◆ TASK DESCRIPTION
Produce as output only the lines below starting at the line with "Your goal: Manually" and continuing through the line with "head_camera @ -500", each one exactly as written.

◆ MATERIAL FOR THE TASK
+===+
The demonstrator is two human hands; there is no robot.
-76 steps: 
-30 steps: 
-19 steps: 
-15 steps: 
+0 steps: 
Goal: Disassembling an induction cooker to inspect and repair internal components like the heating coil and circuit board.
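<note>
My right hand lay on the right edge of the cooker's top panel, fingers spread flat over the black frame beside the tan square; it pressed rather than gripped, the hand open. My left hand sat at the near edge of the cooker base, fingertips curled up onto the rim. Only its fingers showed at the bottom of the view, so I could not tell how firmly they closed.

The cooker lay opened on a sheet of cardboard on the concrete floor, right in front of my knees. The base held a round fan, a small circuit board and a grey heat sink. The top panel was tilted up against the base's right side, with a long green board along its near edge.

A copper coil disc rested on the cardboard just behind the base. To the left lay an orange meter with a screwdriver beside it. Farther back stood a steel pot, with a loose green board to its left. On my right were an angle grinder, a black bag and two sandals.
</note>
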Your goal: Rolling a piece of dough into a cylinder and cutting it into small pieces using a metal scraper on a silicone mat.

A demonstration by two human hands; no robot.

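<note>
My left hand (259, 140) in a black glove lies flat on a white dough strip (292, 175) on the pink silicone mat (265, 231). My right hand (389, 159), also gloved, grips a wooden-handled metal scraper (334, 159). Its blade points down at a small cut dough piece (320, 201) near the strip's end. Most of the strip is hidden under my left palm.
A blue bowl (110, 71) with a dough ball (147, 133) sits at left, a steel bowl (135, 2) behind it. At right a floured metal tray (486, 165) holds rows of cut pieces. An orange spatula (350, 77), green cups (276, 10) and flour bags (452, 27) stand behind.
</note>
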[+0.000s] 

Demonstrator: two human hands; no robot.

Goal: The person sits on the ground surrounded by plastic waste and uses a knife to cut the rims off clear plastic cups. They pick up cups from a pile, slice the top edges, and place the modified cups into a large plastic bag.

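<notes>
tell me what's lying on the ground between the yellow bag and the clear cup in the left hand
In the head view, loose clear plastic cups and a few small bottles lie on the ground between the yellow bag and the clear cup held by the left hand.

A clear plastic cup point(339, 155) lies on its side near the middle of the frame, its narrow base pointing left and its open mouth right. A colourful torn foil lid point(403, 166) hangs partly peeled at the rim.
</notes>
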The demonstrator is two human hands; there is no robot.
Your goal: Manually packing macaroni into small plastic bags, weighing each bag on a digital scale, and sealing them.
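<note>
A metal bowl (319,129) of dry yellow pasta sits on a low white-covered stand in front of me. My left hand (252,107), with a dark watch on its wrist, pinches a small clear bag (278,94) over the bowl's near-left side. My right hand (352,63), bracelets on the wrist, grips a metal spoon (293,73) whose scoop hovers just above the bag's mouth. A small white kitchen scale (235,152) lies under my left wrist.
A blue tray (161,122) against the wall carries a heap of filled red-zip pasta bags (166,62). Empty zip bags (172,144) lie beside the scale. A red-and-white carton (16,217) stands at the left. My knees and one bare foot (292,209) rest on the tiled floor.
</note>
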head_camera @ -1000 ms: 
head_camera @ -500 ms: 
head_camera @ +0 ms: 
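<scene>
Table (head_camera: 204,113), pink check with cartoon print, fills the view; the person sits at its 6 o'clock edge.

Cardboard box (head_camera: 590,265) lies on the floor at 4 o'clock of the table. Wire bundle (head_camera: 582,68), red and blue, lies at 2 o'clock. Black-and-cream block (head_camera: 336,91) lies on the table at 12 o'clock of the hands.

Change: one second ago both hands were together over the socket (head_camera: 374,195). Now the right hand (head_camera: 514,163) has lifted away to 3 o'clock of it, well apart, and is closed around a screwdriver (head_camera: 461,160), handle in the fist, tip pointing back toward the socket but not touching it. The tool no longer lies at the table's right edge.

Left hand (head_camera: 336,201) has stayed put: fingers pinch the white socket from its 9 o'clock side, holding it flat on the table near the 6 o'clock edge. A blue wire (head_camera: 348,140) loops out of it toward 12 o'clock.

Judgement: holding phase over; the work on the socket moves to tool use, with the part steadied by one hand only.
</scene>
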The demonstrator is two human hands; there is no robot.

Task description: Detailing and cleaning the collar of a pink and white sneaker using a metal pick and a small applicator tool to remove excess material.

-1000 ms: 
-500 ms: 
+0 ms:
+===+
◆ RESPONSE TO THIS EXERCISE
Your goal: Manually packing macaroni into small plastic bags, weighing each bag on a digital scale, and sealing them.
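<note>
A metal bowl (319,129) of dry yellow pasta sits on a low white-covered stand in front of me. My left hand (252,107), with a dark watch on its wrist, pinches a small clear bag (278,94) over the bowl's near-left side. My right hand (352,63), bracelets on the wrist, grips a metal spoon (293,73) whose scoop hovers just above the bag's mouth. A small white kitchen scale (235,152) lies under my left wrist.
A blue tray (161,122) against the wall carries a heap of filled red-zip pasta bags (166,62). Empty zip bags (172,144) lie beside the scale. A red-and-white carton (16,217) stands at the left. My knees and one bare foot (292,209) rest on the tiled floor.
</note>
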head_camera @ -1000 ms: 
head_camera @ -500 ms: 

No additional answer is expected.